As another commenter suggested, once you have the triangle side length, finding the area just means applying the formula for the area of an equilateral triangle: (s^2√3)/4. No need to determine h. Easy!
Trigonometry can be avoided by making use to the ratios of sides for the 30°-60°-90° special triangle: short side, long side, hypotenuse = 1 : √3 : 2. ΔAED is such a triangle, and its long side is 1, so short side is 1/√3 = (√3)/3 and length AB = 1 + (√3)/3 = (3 + (√3))/3. The formula for the area of an equilateral triangle is A = ((√3)/4)s², where s is the length of a side. So s² = ((3 + (√3))/3)² = (9 + 6√3 + 3)/9 = (9 + 6√3 + 3)/9 = (12 + 6√3)/9. Multiply by (√3)/4) to get A = ((√3)/4)(12 + 6√3)/9 = (12√3 +(6)(3))/((4)(9)) = (12√3 +18)/36 = (3 + 2√3)/6, as PreMath also found.

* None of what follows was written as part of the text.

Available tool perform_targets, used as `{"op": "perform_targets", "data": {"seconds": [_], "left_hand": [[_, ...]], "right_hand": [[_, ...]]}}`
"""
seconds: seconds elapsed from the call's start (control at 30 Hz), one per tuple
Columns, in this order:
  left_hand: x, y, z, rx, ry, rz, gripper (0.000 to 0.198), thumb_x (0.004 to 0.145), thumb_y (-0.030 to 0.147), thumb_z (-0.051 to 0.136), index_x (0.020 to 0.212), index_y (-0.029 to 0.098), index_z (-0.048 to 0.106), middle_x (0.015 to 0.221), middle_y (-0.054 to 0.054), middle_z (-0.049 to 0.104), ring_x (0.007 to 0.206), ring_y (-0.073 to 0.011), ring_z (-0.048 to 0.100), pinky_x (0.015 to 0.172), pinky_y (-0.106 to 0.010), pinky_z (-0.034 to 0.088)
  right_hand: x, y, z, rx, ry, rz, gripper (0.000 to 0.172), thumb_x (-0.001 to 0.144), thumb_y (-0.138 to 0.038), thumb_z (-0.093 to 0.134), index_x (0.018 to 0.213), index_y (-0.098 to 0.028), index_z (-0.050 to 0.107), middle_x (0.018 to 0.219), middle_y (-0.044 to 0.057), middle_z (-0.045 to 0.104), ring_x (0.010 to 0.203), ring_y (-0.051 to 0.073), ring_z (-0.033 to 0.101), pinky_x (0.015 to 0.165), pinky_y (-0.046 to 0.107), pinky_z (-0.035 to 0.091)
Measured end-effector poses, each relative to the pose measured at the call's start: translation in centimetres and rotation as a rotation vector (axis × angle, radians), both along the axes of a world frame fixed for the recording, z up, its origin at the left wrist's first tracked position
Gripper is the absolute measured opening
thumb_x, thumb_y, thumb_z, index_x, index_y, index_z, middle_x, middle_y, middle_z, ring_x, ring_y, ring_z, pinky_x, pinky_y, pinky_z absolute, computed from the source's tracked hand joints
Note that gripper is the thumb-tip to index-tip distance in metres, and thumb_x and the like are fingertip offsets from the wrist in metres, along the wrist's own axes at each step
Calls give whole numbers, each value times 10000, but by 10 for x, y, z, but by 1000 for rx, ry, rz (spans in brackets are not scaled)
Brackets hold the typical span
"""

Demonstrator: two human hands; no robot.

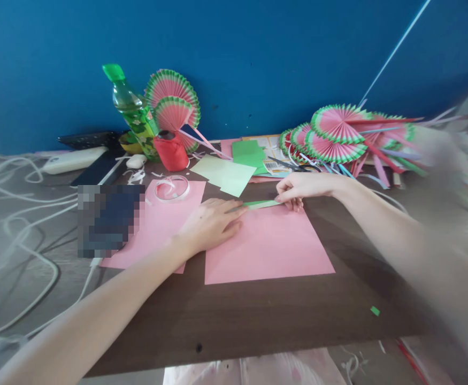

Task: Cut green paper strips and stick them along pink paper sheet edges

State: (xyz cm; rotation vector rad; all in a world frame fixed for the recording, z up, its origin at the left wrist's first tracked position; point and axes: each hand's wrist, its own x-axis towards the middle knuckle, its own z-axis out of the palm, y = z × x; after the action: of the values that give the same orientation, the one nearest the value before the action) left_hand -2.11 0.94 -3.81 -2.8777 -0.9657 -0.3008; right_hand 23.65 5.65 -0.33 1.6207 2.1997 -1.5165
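A narrow green and white paper strip [261, 203] lies along the far edge of a pink sheet of paper [269, 248]. My left hand [213, 222] rests flat with fingers stretched out, its fingertips over the strip's left end and its palm at the sheet's left edge. At the other end, my right hand [298, 190] pinches the strip between thumb and fingers. Under my left wrist a second pink sheet [157, 224] shows partly, with a roll of clear tape [171, 189] on it. Pale green paper pieces [225, 175] lie just beyond my hands.
Scissors [285, 163] and green paper [247, 155] lie farther back. Pleated pink-green paper fans [338, 133] are piled at the right. A green bottle [131, 109] and red-wrapped roll [171, 151] stand left. White cables [53, 262] loop across the table's left side.
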Motion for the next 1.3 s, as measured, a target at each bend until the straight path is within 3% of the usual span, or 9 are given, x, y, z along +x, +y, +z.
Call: {"op": "perform_targets", "data": {"seconds": [0.3, 0.53, 0.8, 1.0, 1.3], "left_hand": [[9, -5, -2, 117, 48, 33, 341, 884, 261, 350, 1124, 175, 576, 1126, -71, 608, 909, -181, 584, 848, -335, 420], [13, -5, -1, 90, 63, 71, 342, 906, 288, 316, 1075, 165, 586, 980, -72, 622, 838, -189, 564, 785, -340, 417], [12, -1, -3, 14, 44, 60, 395, 889, 301, 350, 1266, 319, 467, 1070, -70, 541, 951, -212, 484, 845, -373, 393], [11, -1, -4, -9, 29, 74, 408, 894, 299, 328, 1281, 325, 451, 1077, -61, 536, 947, -216, 473, 857, -386, 390], [10, -1, -2, -27, 18, 57, 412, 892, 304, 337, 1290, 319, 442, 1079, -71, 533, 939, -227, 473, 846, -398, 397]], "right_hand": [[-1, 0, 1, -9, -1, -3, 333, 662, -445, 665, 563, -181, 488, 570, 26, 642, 521, 136, 610, 512, 248, 480], [0, 0, 2, -7, 5, 9, 336, 655, -435, 675, 568, -181, 472, 599, 30, 652, 556, 142, 621, 510, 242, 481], [-2, -5, 10, -6, -27, 16, 349, 648, -463, 676, 568, -184, 482, 620, 43, 654, 574, 159, 629, 522, 261, 494], [-3, -5, 11, 22, -89, 40, 359, 668, -475, 651, 567, -176, 482, 594, 38, 643, 541, 138, 613, 508, 245, 485], [-3, -1, 5, 46, -106, 52, 272, 728, -334, 616, 572, -176, 460, 562, 14, 613, 490, 107, 584, 469, 226, 464]]}}
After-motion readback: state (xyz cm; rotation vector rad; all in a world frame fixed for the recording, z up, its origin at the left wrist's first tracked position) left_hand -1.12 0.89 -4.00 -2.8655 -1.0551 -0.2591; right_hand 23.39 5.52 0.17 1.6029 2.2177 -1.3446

Once you get the equilateral triangle side length, then you can use the formula Area = 1/2(ab)Sin(x), in this case ((side length)^2 * sin(60))/2 ~= 1.08
Triangle AED is a 30°60°90° triangle and DE = 1 (side of the square) that means X√ 3=1 so X = √ 3/3 then the side of equilateral triangle is 1 + √ 3/3... and so on...
If a variable ends up as a denominator in a trigonometric ratio, use a reciprocal ratio (csc, sec, cot). The value x is simply cot(60°), equalling sqrt(1/3); and instead of rationalising the denominator, you could have used the laws of radicals: 1/sqrt(3) = sqrt(1/3). Either approach yields the same value.

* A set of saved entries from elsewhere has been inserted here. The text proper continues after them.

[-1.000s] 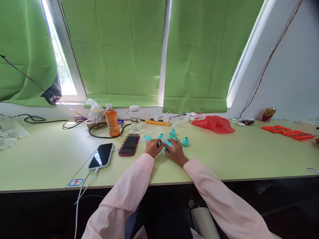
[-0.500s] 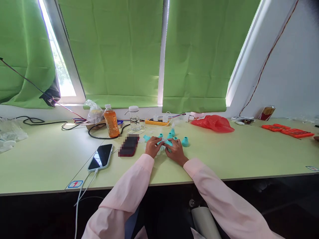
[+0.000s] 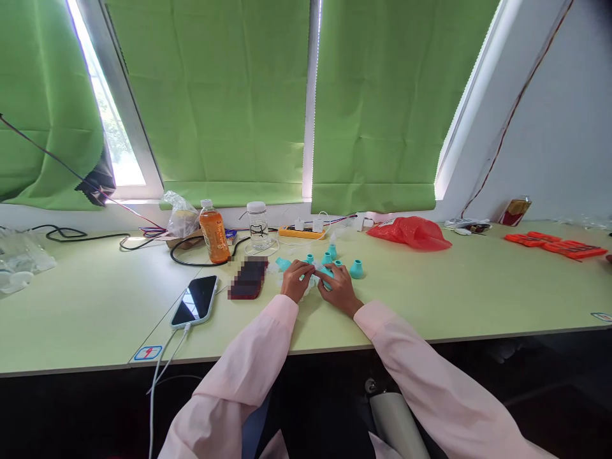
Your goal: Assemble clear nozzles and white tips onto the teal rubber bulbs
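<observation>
My left hand (image 3: pixel 297 279) is closed, thumb and fingertips pinched together near the tips of my right hand; what they pinch is too small and covered to name. Fingers of my right hand (image 3: pixel 338 288) curl round a teal cone-shaped plastic piece (image 3: pixel 327 278), partly hidden by them. Whitish see-through plastic bits lie around and under both hands. Beyond the fingers stand several similar teal pieces with narrow necks, among them one on the right (image 3: pixel 356 269) and one farther back (image 3: pixel 332 251). Another teal piece (image 3: pixel 283 264) lies tilted left of my left hand.
Left of my hands lie a dark red phone-like object (image 3: pixel 248 278) and a charging phone (image 3: pixel 194 302). Behind them stand an orange drink bottle (image 3: pixel 215 233) and a clear jar (image 3: pixel 259 228). A yellow power strip (image 3: pixel 301 233), red plastic bag (image 3: pixel 408 233) and orange cases (image 3: pixel 557 245) lie farther back.
The view has shifted slightly. Both hands stay together over the same spot, with only small finger movements; the teal pieces around them stand as before.
</observation>
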`<state>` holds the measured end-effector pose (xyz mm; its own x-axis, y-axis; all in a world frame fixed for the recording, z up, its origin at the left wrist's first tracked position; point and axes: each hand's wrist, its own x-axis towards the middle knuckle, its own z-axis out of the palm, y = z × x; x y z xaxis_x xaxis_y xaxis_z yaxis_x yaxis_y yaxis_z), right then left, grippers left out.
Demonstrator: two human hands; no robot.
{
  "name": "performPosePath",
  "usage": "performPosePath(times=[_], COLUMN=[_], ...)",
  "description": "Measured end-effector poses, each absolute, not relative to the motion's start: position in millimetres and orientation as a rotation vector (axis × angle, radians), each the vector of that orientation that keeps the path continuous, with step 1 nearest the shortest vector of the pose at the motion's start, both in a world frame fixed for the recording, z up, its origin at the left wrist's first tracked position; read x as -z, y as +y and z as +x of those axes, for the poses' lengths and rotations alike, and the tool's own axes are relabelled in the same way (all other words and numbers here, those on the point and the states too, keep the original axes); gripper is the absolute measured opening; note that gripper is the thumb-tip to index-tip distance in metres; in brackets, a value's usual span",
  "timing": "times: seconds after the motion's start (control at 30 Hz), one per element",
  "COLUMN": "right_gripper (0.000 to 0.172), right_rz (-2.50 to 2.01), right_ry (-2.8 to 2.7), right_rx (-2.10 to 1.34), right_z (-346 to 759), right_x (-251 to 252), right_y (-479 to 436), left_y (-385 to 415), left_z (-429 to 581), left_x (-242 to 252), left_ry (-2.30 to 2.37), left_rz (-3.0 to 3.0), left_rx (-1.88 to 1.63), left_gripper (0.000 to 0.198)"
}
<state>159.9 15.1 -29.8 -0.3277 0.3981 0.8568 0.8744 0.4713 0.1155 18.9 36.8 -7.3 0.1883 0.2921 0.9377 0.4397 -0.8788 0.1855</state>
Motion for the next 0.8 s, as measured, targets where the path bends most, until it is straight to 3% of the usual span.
performPosePath(times=[0.57,0.8], right_gripper=[0.028,0.028], right_rz=[-1.098,-1.143], right_ry=[-1.874,-1.724], right_rx=[0.748,0.682], right_z=[161.0,172.7], right_x=[23.3,16.6], right_y=[17.2,19.7], left_y=[27.4,39.0], left_z=[24.8,3.2], left_x=[2.9,-5.9], left_ry=[-0.985,-1.340], left_rz=[-2.332,-2.151], left_rx=[1.695,1.723], left_gripper=[0.011,0.010])
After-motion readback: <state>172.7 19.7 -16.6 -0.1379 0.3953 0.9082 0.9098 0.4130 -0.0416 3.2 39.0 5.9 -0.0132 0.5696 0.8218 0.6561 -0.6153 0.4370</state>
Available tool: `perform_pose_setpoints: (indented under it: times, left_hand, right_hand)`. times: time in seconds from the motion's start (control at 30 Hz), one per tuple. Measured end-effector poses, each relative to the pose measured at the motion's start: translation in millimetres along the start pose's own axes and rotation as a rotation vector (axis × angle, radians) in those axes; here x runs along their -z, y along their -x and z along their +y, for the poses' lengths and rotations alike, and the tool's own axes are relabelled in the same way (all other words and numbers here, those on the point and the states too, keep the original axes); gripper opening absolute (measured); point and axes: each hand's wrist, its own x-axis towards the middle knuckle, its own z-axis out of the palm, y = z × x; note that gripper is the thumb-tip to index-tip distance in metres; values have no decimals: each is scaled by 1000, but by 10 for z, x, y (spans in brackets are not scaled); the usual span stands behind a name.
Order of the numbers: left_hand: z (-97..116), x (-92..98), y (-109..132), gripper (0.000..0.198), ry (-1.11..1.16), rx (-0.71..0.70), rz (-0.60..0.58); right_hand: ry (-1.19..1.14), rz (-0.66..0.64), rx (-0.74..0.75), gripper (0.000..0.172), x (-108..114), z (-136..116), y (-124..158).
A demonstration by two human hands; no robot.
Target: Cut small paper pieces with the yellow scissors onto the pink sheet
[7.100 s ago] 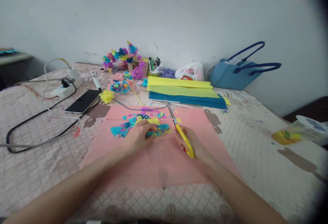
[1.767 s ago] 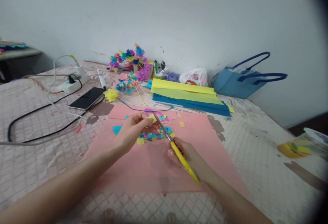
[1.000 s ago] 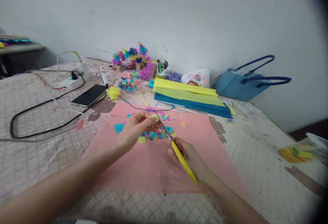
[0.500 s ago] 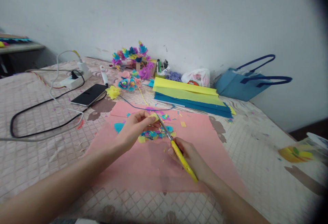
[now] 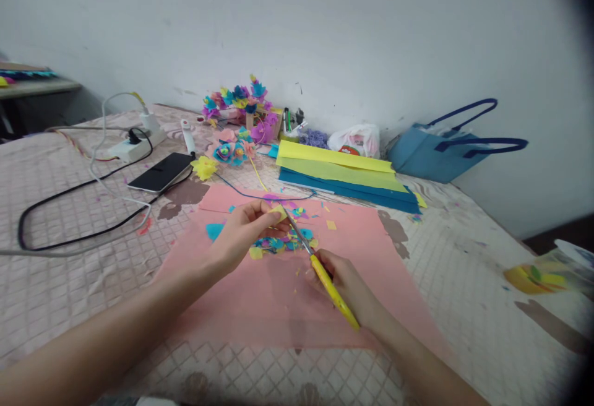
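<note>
My left hand (image 5: 250,223) pinches a small piece of yellow paper (image 5: 279,211) between thumb and fingers. My right hand (image 5: 342,279) is closed round the yellow handles of a pair of scissors (image 5: 331,288). The scissors' metal blades point up and left, with their tips at the edge of the yellow piece. Both hands are above a pink paper sheet (image 5: 278,313). Beneath and beside my left hand lie blue, yellow and purple paper scraps (image 5: 278,244). A lone yellow square (image 5: 331,225) rests to the right of the blades.
Behind the sheet are folded yellow paper (image 5: 334,161) and blue paper (image 5: 348,190). A yellow paper flower (image 5: 204,168) on a blue stem, a phone (image 5: 161,172) and a power strip (image 5: 137,145) lie left. A blue bag (image 5: 436,155) and a clear plastic pouch (image 5: 542,277) are right.
Almost nothing differs. Both hands, the yellow piece and the scissors keep nearly the same position; the view has shifted only very slightly.
</note>
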Motion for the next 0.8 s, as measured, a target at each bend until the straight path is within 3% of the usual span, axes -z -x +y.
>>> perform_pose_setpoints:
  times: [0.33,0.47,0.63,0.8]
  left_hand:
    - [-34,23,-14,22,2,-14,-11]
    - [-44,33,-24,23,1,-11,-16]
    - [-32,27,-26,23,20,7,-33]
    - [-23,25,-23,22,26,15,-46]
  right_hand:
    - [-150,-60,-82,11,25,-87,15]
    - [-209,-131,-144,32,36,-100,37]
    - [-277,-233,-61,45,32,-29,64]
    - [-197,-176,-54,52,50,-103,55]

I used a Trig.method to calculate the side length of triangle. Joining D to B forming the diagonal of the square DB. Since the sides of the square = 1, then DB = Sq.rt 2. Angle DBA = 45 degrees. Angle DAB = 60 degrees. Therefore angle ADB = 180 - 45 - 60 = 75 degrees. Applying Sine Rule to triangle DBA. DB / sin 60 = AB / sin 75. Sq.rt 2 /sin 60 = AB / sin 75. AB = 1.57735, same as ( 3 + root 3) /3 quoted.
I calculated the lengths of blue triangle outside. And added missing bottom length from 1. Added that to diagonal and that gave me equilateral length. I think your way was one less step. Same answer though.
Sidei 's' of square: s = √1 = 1 cm Base or side 'b' of triangle: tan 60° = s / (b - s) (b - s) tan 60° = s √3 b - √3 s = s √3 b = (1+√3) s b = (1/√3 + 1) s b = 1,5774 cm Area of triangle A = ½ b² sin 60° A = 1,077 cm² (Solved √ )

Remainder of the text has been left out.